Bank of Suzhou (002966): Revenue growth is steady, provision coverage is declining

廣發證券 ·  Apr 28

Core views:

The Bank of Suzhou released its 2023 annual report and the report for the first quarter of 2024. Revenue, PPOP, and profit to mother grew by 0.9%, -3.8%, and 17.4%, respectively; 24Q1 revenue, PPOP, and net profit to mother increased 2.1%, -1.8%, and 12.3% year-on-year, respectively. Judging from the cumulative performance drivers for 23 years, the expansion of scale, and reduction in other revenue and expenses, and provision accounts contributed positively. Factors such as the narrowing of net interest spreads, net handling fee revenue, and the increase in the cost-revenue ratio caused a certain drag. The 2024Q1 performance drivers are basically similar to those in '23. Other non-interest contributions have increased, and the fee drag has intensified.

Highlights: (1) The scale of deposits and loans has increased rapidly. The company's loans increased 17.1% year on year, and 24Q1 continued to grow at a high rate of 19.8%. Structurally, 24Q1 retail loans may have been dragged down by mortgage loans, and the year-on-year growth rate for public loans reached a high level of 28%. It is expected that manufacturing, leasing and commercial services industries will maintain high growth; on the debt side, the company's 24Q1 deposits increased 16.4% year on year, up from 23. Deposit growth was better than that of peers. (2) The defect rate is stable, and the attention rate is declining. The company's 24Q1 defect rate was 0.84%, the same as in '23. The attention rate in '23 was 0.81%, down 3 bps from the end of 23Q3, the overdue rate of 0.72%, down 1 bps from the end of 23Q2. The 24Q1 company's attention rate continued to drop 4 bps, and the performance was better than that of its peers. By sector, the non-performing ratio of public loans was 0.75% in '23, down 24 bps from year on year, and the manufacturing and real estate industries improved markedly; the non-performing ratio of retail loans was 1.02%, up 34 bps year on year, and the non-performing ratio of consumer loans and operating loans rose. (3) High growth in other non-interest rates in 24Q1. The company's other non-interest income increased 57.1% year-on-year in 24Q1. The main contribution came from the fluctuation of financial investment business in an environment of declining interest rates.

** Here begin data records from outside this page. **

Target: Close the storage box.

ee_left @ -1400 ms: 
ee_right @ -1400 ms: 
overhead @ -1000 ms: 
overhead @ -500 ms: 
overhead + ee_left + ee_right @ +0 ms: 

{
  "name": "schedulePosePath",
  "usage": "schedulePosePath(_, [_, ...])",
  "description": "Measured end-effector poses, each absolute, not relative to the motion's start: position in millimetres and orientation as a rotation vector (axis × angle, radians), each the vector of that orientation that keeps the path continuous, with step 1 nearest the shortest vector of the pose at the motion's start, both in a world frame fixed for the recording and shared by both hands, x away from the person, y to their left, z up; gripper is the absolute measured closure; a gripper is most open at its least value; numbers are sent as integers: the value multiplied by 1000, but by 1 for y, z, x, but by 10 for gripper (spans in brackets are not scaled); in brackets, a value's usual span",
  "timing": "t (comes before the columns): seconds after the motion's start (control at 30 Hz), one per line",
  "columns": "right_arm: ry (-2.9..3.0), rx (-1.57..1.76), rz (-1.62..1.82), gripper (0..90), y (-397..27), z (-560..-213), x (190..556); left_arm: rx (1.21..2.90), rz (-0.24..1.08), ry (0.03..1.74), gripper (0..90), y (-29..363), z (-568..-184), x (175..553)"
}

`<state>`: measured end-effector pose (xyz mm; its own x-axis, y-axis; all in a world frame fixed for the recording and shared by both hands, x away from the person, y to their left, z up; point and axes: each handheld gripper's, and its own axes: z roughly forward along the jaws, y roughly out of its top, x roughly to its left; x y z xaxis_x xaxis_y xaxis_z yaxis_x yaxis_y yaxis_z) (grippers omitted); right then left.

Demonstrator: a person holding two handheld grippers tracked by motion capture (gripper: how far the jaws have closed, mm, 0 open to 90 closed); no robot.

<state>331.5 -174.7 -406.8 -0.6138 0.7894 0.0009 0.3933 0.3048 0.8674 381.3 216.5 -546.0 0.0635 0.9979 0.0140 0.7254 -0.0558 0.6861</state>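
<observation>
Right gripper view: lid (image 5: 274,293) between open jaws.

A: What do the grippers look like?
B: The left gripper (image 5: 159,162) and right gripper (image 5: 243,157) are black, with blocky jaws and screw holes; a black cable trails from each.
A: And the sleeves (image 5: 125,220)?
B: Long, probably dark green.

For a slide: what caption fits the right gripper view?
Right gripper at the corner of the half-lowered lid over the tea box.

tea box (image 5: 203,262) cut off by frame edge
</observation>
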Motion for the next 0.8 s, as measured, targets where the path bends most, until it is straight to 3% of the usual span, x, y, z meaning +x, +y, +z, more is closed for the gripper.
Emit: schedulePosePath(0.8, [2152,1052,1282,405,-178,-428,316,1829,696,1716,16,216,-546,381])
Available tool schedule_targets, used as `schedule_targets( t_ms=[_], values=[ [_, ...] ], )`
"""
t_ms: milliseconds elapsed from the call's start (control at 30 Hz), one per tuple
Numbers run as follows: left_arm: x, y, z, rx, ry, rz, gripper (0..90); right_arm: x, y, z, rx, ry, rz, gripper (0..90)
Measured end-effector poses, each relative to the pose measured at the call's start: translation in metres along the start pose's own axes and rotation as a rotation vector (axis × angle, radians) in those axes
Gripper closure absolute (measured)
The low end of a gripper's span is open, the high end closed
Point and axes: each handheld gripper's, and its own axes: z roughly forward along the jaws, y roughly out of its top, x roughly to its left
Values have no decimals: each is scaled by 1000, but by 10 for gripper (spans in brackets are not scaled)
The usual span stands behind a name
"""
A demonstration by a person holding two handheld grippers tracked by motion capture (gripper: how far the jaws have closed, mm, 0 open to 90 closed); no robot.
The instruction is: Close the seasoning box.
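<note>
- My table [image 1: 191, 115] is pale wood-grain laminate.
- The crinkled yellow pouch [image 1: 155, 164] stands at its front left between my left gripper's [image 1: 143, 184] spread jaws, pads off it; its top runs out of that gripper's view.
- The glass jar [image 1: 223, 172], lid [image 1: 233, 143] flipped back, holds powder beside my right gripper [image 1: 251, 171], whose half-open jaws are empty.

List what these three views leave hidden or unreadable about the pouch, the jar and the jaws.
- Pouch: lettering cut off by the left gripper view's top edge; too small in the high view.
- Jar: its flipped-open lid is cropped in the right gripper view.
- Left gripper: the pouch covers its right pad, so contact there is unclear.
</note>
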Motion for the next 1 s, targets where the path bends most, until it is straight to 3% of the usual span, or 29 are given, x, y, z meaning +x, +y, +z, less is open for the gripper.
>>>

Concern: (1) Interest spreads continue to narrow. The net interest spread for '23 and 24Q1 was 1.68%/1.52%, respectively. The net interest spread for '23 was 3 bps narrower than 23Q1 to 3. The main pressure came from falling loan yields and rising deposit costs under regularization. In 24Q1, interest spreads continued to narrow by 16 bps under downward pressure on stock loan repricing and interest rates on new loans. Looking ahead, asset-side returns are expected to remain under pressure, but the repricing pressure is mainly concentrated in Q1, and the subsequent decline is expected to slow significantly; on the debt side, term deposits due from Q2 to Q4 account for 19% of total deposits, and deposit costs are expected to remain rigid. (2) Bad generation has increased, and provision coverage has declined. The 24Q1 defect generation rate was 0.48%, up 17 bps year on year, and provision coverage rate was 491.66%, down 31.11pct from '23. (3) Negative increase in net revenue from handling fees.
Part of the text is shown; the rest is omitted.